Problem to solve:
You are asked to filter the data below and copy every line holding "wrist".

(Records from a data collection)
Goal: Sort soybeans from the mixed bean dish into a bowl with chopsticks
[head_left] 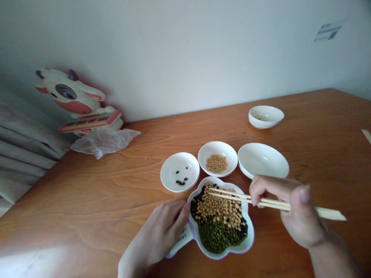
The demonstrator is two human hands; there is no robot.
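Note:
My right hand (290, 204) grips a pair of wooden chopsticks (272, 204), whose tips touch the soybeans (216, 204) in a white flower-shaped tray (249, 231). Green beans (217, 233) fill the tray's near part, with black beans (243, 227) at its sides. My left hand (162, 229) is closed on the tray's left edge, by its handle (182, 241). Behind the tray stand three white bowls: the left bowl (166, 173) holds several black beans, the middle bowl (203, 152) holds soybeans, and the right bowl (263, 160) shows nothing inside.
Another white bowl (263, 124), with something small in it, stands farther back on the wooden table (101, 200). At the back left are a cow-shaped toy keyboard (89, 112) and a clear plastic bag (106, 142). A wall rises behind the table.

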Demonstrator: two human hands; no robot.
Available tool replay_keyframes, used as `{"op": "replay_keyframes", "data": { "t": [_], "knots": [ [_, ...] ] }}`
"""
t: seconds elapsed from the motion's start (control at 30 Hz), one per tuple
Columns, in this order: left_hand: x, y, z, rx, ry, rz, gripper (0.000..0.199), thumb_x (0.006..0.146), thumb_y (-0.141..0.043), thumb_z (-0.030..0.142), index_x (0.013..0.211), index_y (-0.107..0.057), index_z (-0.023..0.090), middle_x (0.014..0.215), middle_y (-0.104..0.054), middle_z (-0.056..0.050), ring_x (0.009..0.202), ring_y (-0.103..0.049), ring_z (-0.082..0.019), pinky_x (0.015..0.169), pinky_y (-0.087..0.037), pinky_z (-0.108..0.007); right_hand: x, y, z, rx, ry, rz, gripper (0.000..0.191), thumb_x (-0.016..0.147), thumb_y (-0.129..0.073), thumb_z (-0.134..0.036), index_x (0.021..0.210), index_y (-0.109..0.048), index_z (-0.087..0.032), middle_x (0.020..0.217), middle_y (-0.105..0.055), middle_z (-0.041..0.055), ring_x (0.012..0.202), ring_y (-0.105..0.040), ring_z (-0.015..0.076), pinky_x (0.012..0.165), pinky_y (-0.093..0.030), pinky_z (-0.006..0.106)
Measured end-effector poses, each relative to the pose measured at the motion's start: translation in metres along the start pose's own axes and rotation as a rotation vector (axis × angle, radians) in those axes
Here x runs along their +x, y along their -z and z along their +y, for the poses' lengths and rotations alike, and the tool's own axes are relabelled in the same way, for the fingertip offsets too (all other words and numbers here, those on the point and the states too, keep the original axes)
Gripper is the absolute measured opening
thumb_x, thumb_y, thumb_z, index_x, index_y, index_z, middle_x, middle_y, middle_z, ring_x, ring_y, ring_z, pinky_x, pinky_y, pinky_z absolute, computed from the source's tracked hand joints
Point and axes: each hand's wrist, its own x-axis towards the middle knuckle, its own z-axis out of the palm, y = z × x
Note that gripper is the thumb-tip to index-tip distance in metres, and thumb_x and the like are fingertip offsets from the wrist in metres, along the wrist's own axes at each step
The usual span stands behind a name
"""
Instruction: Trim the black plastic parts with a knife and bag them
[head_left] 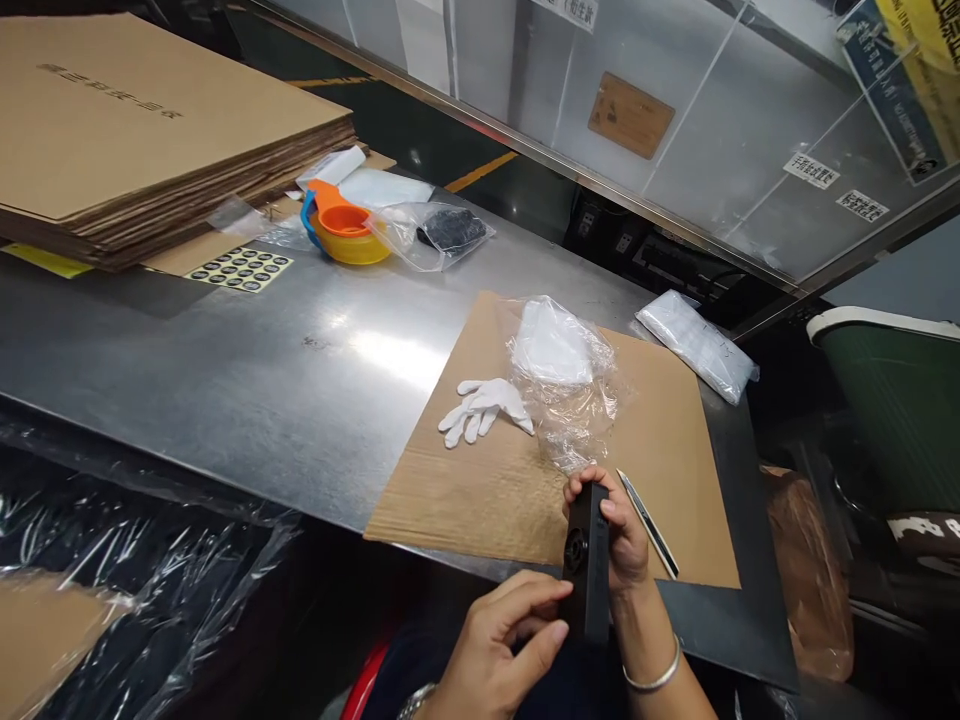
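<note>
Upright above the table's front edge is a black rectangular device (587, 570) with a round, lens-like part on one face. My right hand (626, 535) is closed round its upper end, fingers behind and thumb on the side. At its lower left edge, the curled index finger and thumb of my left hand (510, 640) touch it. A utility knife (649, 525) lies on the cardboard sheet (465, 500) just beyond my right hand. Further off on that sheet are a white glove (486, 408) and a clear plastic bag (577, 410) around a white pad.
Stacked cardboard (225, 190) stands at the back left of the metal table (337, 400). Beside it lie a sticker sheet (244, 268), an orange and yellow tape dispenser (349, 230) and a bagged dark item (450, 232). A white packet (697, 345) and a green bin (885, 400) are right.
</note>
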Motion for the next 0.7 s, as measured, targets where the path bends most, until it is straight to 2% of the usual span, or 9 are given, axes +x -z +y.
{"op": "replay_keyframes", "data": {
  "t": [0.17,0.57,0.7],
  "knots": [
    [-0.0036,-0.0001,0.0098,0.103,-0.017,-0.015,0.025,0.082,-0.056,0.020,0.103,-0.066,0.028,0.094,-0.060,-0.006,0.080,-0.059,-0.015,0.067,-0.050,-0.022,-0.0005,-0.0035,-0.0007,0.074,0.018,-0.042,0.029,0.061,-0.061,-0.028,0.089,-0.063,-0.019,0.082,-0.055,0.0034,0.078,-0.048,0.0152,0.072,-0.039,0.026],
    [-0.0041,0.0004,0.0098,0.369,-0.196,-0.010,0.026,0.081,-0.056,0.011,0.101,-0.066,0.025,0.094,-0.063,-0.003,0.084,-0.062,-0.012,0.074,-0.049,-0.018,-0.0018,-0.0031,-0.0026,0.167,0.049,-0.068,0.031,0.057,-0.060,-0.026,0.088,-0.063,-0.019,0.080,-0.052,0.0035,0.077,-0.046,0.0163,0.067,-0.037,0.027],
    [-0.0026,0.0004,0.0095,0.406,-0.206,-0.008,0.025,0.081,-0.056,0.011,0.100,-0.066,0.023,0.093,-0.064,-0.004,0.084,-0.062,-0.012,0.074,-0.049,-0.018,-0.0007,-0.0030,-0.0030,0.179,0.050,-0.069,0.031,0.058,-0.059,-0.026,0.088,-0.062,-0.018,0.081,-0.052,0.0034,0.077,-0.046,0.0161,0.067,-0.037,0.027]
  ]
}}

Answer below:
Point and axes: each hand's wrist, its own x-axis towards the middle knuckle, its own z-axis out of the palm, y = z × x
Note that gripper is the thumb-tip to index-tip distance in metres, and thumb_x and the like are fingertip offsets from the wrist in metres, along the wrist's own axes at each step

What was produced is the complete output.